* [PROBLEM TO WORK ON]: Once you reach the line containing "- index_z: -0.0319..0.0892" in the data below, restate each line word for word up to and including the one containing "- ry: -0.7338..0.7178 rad".

--- SUPPLIED INFORMATION Enclosed Below ---

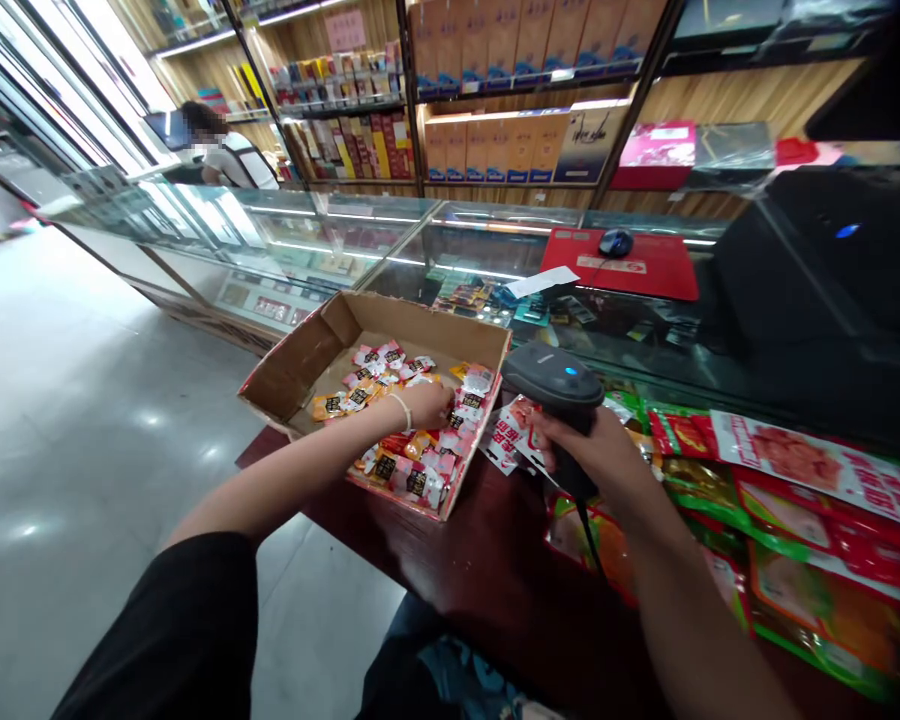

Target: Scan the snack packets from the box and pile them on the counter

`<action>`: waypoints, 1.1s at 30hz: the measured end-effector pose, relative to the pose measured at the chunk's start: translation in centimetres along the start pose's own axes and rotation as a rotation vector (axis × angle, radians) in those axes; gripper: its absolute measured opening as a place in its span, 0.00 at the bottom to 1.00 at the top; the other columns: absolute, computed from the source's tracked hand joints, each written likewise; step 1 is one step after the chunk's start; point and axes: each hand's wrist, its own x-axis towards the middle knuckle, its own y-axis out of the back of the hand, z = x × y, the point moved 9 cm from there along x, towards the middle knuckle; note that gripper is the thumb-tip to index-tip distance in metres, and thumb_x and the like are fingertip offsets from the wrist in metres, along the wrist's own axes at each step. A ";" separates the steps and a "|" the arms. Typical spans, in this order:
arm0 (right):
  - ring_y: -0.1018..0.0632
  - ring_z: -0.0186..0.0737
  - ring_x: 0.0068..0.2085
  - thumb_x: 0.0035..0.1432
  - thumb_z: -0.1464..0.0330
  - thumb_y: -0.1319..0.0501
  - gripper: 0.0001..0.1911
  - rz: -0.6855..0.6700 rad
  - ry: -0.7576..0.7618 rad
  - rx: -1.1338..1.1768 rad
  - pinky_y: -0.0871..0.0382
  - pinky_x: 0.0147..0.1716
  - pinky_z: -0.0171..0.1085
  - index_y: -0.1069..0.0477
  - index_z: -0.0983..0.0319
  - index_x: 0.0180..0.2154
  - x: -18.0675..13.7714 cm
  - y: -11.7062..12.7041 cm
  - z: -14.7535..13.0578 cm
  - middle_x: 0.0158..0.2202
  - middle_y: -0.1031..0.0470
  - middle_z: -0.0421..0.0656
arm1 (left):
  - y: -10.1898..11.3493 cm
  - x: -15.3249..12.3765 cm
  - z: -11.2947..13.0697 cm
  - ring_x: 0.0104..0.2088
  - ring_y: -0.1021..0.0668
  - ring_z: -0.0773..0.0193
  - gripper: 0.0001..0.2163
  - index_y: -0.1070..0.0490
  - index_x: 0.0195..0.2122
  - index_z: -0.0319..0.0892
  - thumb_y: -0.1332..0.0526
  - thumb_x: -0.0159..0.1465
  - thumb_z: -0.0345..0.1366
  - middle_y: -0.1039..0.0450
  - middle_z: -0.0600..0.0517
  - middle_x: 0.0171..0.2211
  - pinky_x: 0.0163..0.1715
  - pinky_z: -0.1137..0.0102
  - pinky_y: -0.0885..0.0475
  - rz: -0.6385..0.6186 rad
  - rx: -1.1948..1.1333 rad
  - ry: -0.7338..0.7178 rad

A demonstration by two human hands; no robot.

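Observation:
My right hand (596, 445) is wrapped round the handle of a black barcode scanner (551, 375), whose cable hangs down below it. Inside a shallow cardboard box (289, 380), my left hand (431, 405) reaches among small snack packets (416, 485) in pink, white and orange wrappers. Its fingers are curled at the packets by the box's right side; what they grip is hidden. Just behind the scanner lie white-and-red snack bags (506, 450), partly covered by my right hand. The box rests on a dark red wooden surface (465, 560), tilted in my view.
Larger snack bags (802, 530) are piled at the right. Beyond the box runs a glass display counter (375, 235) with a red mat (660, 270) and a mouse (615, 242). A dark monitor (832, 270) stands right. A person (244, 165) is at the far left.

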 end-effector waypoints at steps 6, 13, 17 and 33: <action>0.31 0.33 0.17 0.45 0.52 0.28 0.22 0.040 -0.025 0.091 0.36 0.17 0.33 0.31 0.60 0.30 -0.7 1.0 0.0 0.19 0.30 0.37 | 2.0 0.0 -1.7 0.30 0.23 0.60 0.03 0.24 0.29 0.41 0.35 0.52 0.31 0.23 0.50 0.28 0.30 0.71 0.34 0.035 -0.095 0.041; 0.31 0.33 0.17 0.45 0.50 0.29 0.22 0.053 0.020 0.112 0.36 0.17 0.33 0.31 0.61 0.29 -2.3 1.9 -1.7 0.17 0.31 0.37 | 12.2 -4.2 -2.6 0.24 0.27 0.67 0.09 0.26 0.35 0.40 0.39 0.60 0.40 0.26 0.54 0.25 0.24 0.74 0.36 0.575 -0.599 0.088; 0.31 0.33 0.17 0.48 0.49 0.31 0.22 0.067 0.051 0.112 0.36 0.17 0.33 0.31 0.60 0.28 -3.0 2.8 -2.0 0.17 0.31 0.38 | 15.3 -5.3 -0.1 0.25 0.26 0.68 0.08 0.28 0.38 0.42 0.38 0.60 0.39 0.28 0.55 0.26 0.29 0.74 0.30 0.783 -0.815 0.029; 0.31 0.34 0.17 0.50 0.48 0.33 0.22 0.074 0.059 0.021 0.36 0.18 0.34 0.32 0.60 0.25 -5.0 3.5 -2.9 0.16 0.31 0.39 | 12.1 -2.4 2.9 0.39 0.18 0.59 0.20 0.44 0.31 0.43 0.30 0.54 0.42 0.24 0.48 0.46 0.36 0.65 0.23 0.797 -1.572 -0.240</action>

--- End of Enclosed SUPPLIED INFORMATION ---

* [SOLUTION TO THIS TASK]:
  - index_z: -0.0319..0.0892
  - thumb_y: -0.1332..0.0526
  - thumb_x: -0.0159..0.1465
  - thumb_z: -0.0345..0.1366
  - middle_y: -0.1039..0.0450
  - middle_z: -0.0600..0.0517
  - middle_x: 0.0171..0.2211
  - pinky_x: 0.0163..0.1715
  - pinky_z: -0.1137..0.0102
  - pinky_y: -0.0885..0.0475
  - rz: -0.6385..0.6186 rad
  - rx: -1.1948..1.1333 rad
  - ry: -0.7338..0.7178 rad

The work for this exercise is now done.